About this task —
Set down every entry word for word. Omit the pictures.

Given data —

%%

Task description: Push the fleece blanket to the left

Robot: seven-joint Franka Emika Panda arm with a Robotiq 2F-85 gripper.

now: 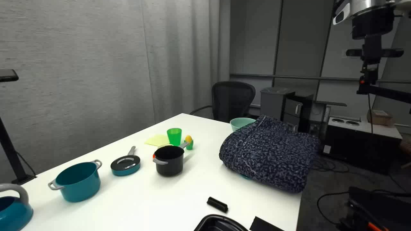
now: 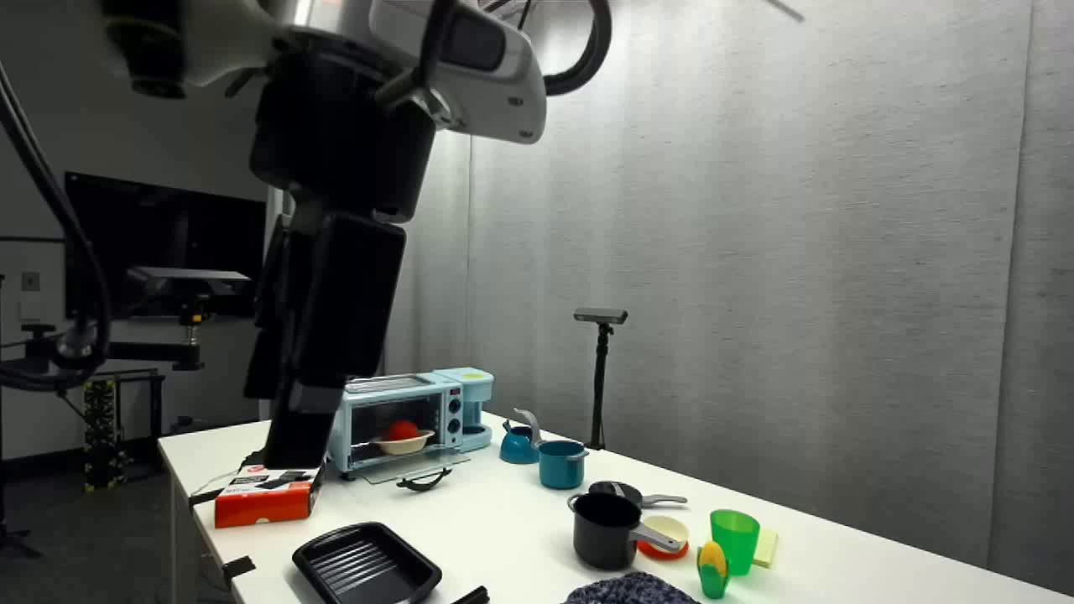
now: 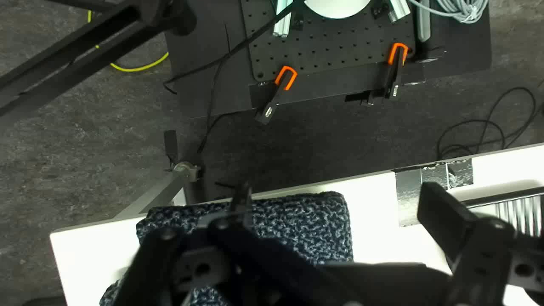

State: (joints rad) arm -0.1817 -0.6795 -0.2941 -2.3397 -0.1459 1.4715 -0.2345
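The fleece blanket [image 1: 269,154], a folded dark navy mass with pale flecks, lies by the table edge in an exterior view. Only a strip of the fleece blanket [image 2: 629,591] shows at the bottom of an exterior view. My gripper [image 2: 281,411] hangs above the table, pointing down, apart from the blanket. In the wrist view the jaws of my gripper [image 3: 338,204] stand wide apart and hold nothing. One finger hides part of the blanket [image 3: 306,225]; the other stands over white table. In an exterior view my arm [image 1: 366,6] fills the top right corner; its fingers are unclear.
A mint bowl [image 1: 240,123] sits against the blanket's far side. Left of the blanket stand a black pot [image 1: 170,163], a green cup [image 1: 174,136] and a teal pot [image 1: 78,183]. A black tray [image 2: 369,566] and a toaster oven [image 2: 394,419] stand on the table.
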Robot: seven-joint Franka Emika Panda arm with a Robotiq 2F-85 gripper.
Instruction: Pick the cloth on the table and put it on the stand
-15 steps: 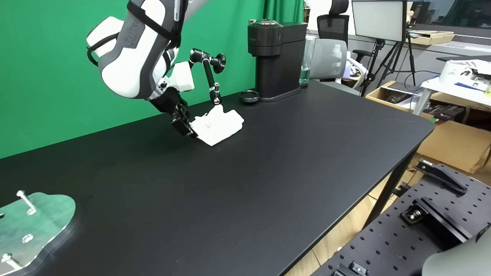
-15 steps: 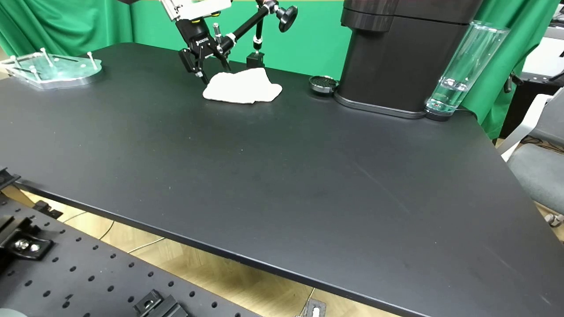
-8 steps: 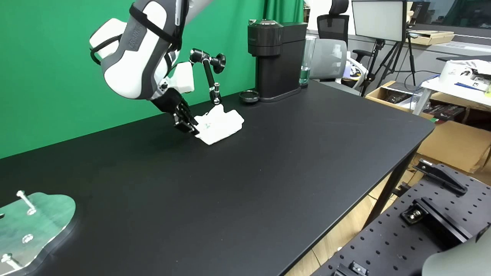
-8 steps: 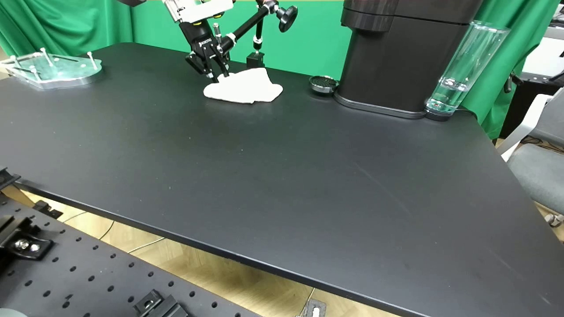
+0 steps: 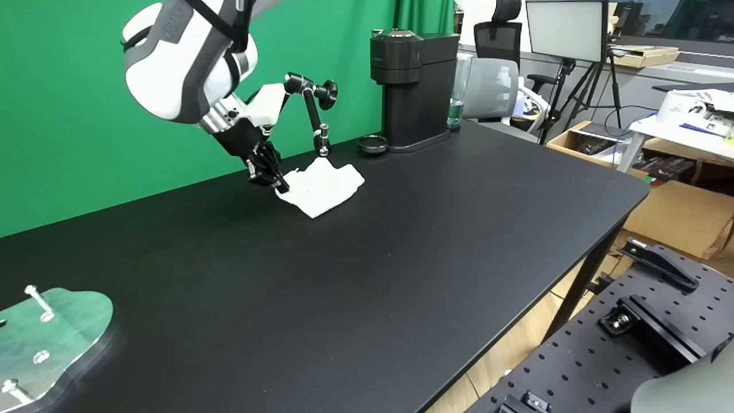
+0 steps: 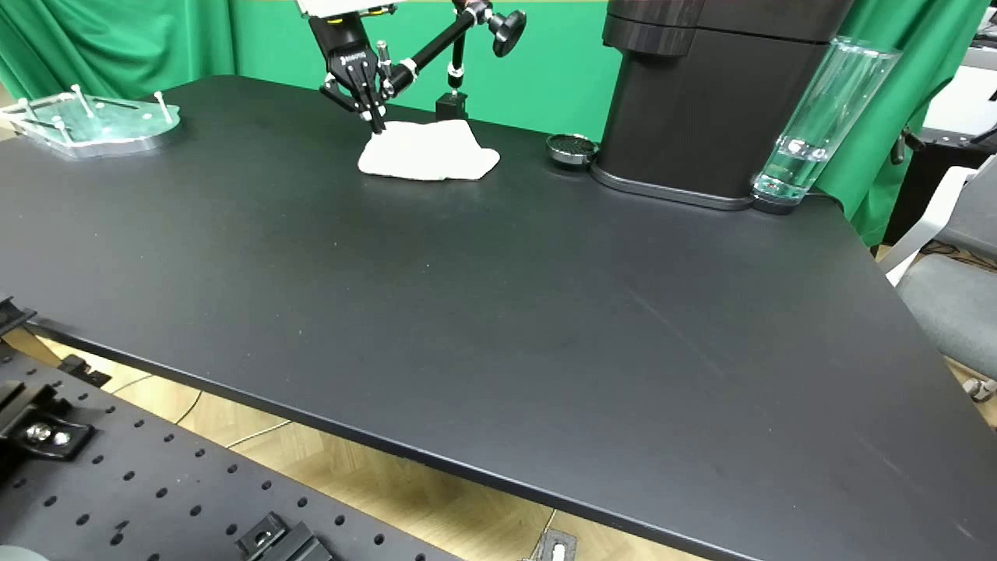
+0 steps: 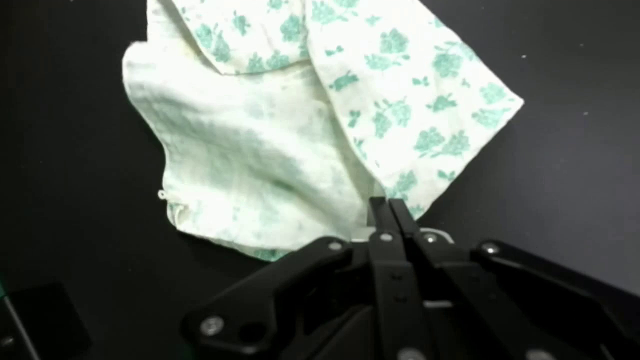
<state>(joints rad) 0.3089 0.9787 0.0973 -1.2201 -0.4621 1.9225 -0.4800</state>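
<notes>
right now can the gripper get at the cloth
Likely yes: the gripper is at the edge of the cloth, with nothing else lying over it. The jaws look shut, though; I can't tell whether they pinch any of it.

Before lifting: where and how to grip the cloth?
I'd take the cloth by its printed flap, at the inner edge: in the wrist view that runs to the closed gripper, and its shadow suggests a pinchable ridge. Come down from the left in both exterior views; the stand sits right of the gripper there, so you'd likely miss it.
</notes>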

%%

Exercise response —
Task description: Push the fleece blanket to the left

Robot: seven-joint Franka Emika Panda arm with a Robotiq 2F-85 gripper.

now: 
now: 
now: 

State: (joints rad) arm -0.1817 -0.6795 -0.2941 -2.3397 -0.1459 1.4715 -0.2345
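The fleece blanket [image 1: 269,154], a folded dark navy mass with pale flecks, lies by the table edge in an exterior view. Only a strip of the fleece blanket [image 2: 629,591] shows at the bottom of an exterior view. My gripper [image 2: 281,411] hangs above the table, pointing down, apart from the blanket. In the wrist view the jaws of my gripper [image 3: 338,204] stand wide apart and hold nothing. One finger hides part of the blanket [image 3: 306,225]; the other stands over white table. In an exterior view my arm [image 1: 366,6] fills the top right corner; its fingers are unclear.
A mint bowl [image 1: 240,123] sits against the blanket's far side. Left of the blanket stand a black pot [image 1: 170,163], a green cup [image 1: 174,136] and a teal pot [image 1: 78,183]. A black tray [image 2: 369,566] and a toaster oven [image 2: 394,419] stand on the table.
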Robot: seven-joint Franka Emika Panda arm with a Robotiq 2F-85 gripper.
Instruction: Pick the cloth on the table and put it on the stand
-15 steps: 
-15 steps: 
-8 steps: 
-8 steps: 
+0 steps: 
+0 steps: 
+0 steps: 
<state>(joints rad) 0.3089 0.9787 0.0973 -1.2201 -0.4621 1.9225 -0.4800</state>
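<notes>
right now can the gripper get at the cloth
Likely yes: the gripper is at the edge of the cloth, with nothing else lying over it. The jaws look shut, though; I can't tell whether they pinch any of it.

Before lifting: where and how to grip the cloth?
I'd take the cloth by its printed flap, at the inner edge: in the wrist view that runs to the closed gripper, and its shadow suggests a pinchable ridge. Come down from the left in both exterior views; the stand sits right of the gripper there, so you'd likely miss it.
</notes>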

The required output is now complete.